Identification of Violence in Twitter Using a Custom Lexicon and NLP


  • Jonathan Adkins Norwich University



social network analysis, natural language processing, NLP, sentiment analysis, text mining


Information warfare is no longer a denizen purely of the political domain. It is a phenomenon that permeates other domains, especially those of mass communications and cybersecurity. Deepfakes, sock puppets, and microtargeted political advertising on social media are some examples of techniques that have been employed by threat actors to exert influence over consumers of mass media. Social Network Analysis (SNA) is an aggregation of tools and techniques used to research and analyze the nature of relationships between entities. SNA makes use of such tools as text mining, sentiment analysis, and machine learning algorithms to identify and measure aspects of human behavior in certain defined conditions. One area of interest in SNA is the ability to identify and measure levels of strong emotions in groups of people. In particular, we have developed a technique in which the potential for increased violence within a community can be identified and measured using a combination of text mining, sentiment analysis, and graph theory.

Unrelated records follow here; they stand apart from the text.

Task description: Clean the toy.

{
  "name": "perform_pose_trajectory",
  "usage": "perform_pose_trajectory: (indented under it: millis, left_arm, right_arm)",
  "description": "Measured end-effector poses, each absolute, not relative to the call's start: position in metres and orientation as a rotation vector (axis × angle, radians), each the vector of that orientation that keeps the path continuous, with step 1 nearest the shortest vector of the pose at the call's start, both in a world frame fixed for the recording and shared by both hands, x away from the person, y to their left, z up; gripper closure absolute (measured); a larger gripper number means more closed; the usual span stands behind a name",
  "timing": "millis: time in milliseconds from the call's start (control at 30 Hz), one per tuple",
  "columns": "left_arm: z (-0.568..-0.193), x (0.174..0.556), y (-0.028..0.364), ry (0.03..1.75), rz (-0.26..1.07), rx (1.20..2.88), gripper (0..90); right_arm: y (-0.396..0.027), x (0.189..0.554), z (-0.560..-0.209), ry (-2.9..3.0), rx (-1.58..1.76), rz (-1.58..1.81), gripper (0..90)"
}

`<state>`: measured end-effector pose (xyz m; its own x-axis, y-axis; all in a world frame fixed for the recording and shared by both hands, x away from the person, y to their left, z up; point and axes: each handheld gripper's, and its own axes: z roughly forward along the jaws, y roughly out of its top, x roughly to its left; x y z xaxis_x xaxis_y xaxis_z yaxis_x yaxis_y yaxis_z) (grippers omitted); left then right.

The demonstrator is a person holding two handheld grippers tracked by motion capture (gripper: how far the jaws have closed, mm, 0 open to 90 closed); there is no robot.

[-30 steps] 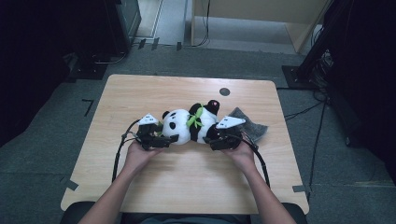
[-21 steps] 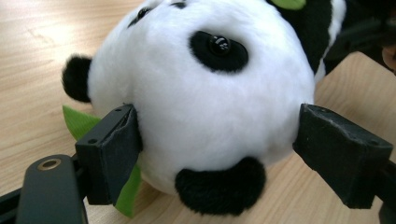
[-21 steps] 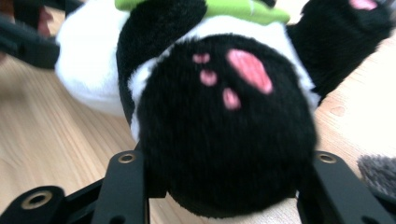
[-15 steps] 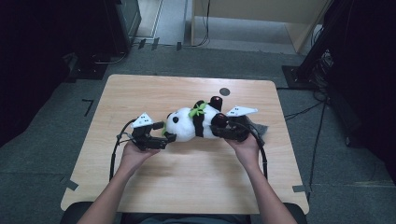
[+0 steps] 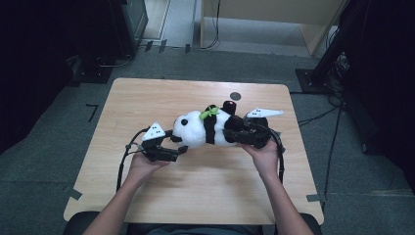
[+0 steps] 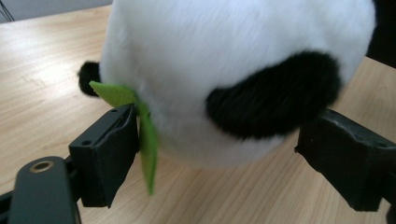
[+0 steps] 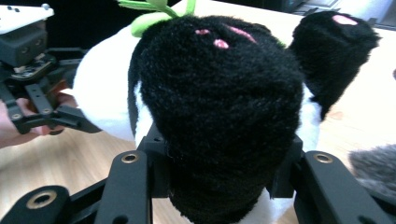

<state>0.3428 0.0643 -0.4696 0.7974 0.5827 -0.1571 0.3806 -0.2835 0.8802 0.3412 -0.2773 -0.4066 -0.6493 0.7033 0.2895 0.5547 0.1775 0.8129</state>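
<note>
Two hand-held grippers on plush panda [image 5: 205,131], right [image 7: 224,186] clamping black leg, left [image 6: 219,154] open around head.

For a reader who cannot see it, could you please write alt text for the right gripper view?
The right gripper is shut on a black plush leg of a panda toy whose sole has pink pads. Beyond it lie the toy's white body and green leaf; the left gripper is at the far left, above a wooden table.

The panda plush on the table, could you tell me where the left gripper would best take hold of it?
Grip the panda plush's round white head from its free end, toward the person's left. The left gripper already has open jaws on either side, and the right gripper clamps a black leg at the other end.
</note>
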Motion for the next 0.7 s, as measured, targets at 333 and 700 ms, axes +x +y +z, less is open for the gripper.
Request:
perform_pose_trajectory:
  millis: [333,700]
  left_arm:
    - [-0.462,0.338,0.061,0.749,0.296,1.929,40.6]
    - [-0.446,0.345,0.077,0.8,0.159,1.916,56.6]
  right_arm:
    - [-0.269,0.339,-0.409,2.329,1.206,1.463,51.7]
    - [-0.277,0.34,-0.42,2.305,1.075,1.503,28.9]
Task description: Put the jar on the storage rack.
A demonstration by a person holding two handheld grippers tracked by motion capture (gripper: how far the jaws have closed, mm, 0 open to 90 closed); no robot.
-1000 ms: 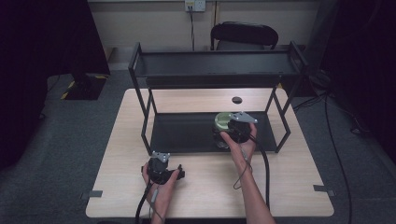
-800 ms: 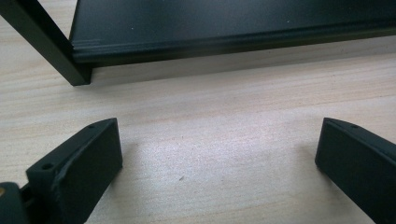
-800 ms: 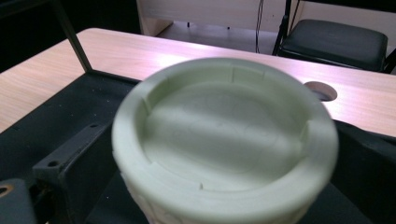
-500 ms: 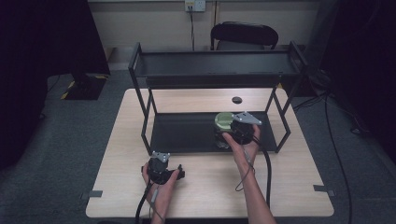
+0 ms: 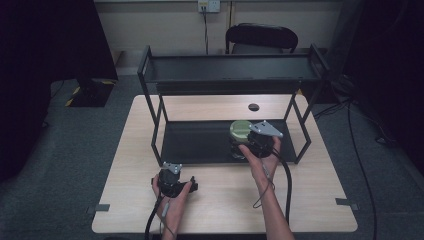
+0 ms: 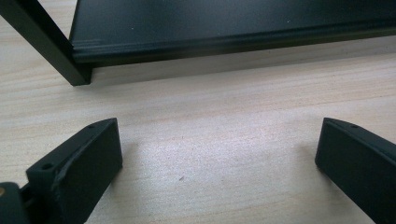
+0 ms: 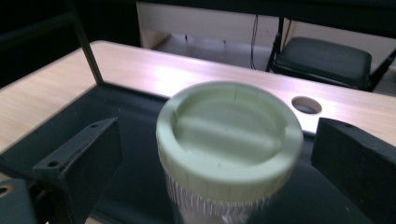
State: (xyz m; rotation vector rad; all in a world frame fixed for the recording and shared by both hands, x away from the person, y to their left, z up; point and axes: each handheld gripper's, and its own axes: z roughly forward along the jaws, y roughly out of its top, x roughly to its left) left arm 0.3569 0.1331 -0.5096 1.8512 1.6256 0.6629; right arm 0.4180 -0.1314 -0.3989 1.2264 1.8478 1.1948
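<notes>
right claw (image 7: pixel 215 172) wide, straddling clear ribbed jar with pale green lid (image 7: pixel 229 140), on black metal rack's lower shelf (image 7: pixel 135 112) | left claw (image 6: pixel 219 168) wide, empty over light wooden table (image 6: pixel 210 121)

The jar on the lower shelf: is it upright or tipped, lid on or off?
Upright, lid on. The jar stands on the lower shelf, its pale green lid level on top, between the right gripper's open jaws.

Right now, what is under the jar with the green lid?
The jar stands on the lower shelf of the black rack, between the open jaws of the right hand-held gripper. Its base is out of view, and the lid hides its contents.
</notes>
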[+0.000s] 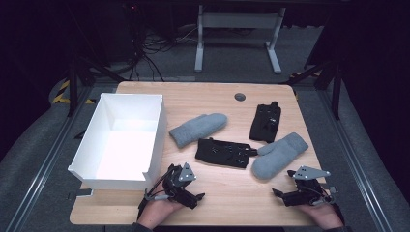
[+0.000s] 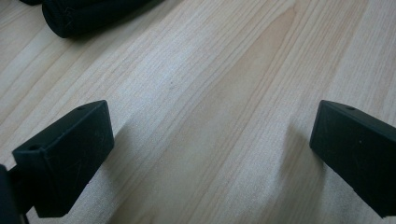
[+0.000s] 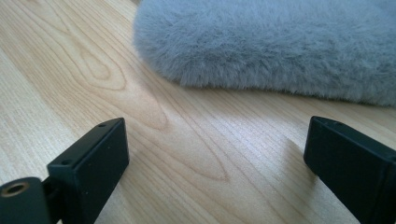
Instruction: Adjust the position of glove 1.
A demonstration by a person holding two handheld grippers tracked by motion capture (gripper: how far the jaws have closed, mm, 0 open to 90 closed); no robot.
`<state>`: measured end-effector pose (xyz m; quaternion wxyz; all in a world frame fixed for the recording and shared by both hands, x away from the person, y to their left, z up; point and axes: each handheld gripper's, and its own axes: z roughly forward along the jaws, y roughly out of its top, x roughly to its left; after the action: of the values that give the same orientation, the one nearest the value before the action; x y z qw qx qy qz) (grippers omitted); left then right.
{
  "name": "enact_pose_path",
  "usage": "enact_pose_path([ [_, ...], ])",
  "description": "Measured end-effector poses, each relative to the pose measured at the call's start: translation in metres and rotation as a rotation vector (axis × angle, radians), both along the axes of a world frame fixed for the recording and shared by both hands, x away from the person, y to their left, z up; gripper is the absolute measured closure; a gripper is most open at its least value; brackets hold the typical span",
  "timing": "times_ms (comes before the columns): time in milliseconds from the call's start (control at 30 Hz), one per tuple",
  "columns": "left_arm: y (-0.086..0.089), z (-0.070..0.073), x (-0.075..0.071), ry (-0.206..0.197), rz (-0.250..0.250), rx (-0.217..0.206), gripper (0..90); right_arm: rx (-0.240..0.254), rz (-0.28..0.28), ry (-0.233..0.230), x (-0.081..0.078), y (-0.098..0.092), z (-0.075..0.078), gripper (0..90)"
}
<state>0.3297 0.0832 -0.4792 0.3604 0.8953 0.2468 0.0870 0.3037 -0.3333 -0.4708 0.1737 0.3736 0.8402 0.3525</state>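
Both my grippers are parked at the near edge of the wooden table [image 1: 227,198], so I'll place everything off the white box [image 1: 121,140] at the table's left. The left gripper [image 1: 186,193] sits just past the box's near right corner, jaws spread wide with only bare wood between them (its own camera shows the two black pads well apart and a dark glove edge far up in the corner). The right gripper [image 1: 283,193] is well to the right of the box, on the opposite side of the near edge, also wide open and holding nothing.

Going outward: the closest thing to the right gripper is a fluffy grey mitten [image 1: 279,154], lying flat just ahead of its jaws, not touching them. In the right gripper view that mitten [image 3: 280,51] sits right beyond the pads. A long black glove [image 1: 225,152] lies between the two grippers' lines, its end touching that mitten. A second grey mitten [image 1: 198,129] lies just right of the box wall, and another black glove [image 1: 265,123] sits farther right, toward the far side.
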Motion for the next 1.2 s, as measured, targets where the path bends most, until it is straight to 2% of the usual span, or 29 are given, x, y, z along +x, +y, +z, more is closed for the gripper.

We have compiled a custom lexicon of terms used commonly in discussions relating to acts of violence. Each term in the lexicon has a numerical weight associated with it, indicating how violent the term is. We will take samples of online community discussions from Twitter and use the R and Python programming languages to cross-reference the samples with our lexicon. The results will be displayed in a Twitter discussion graph where the user nodes are color-coded according to the overall level of violence that is inherent in the Tweet. This methodology will demonstrate which communities within an online social network discussion are more at risk for potentially violent behavior. We assert that when this approach is used in association with other NLP techniques such as word embeddings and sentiment analysis, it will provide cybersecurity and homeland security analysts with actionable threat intelligence.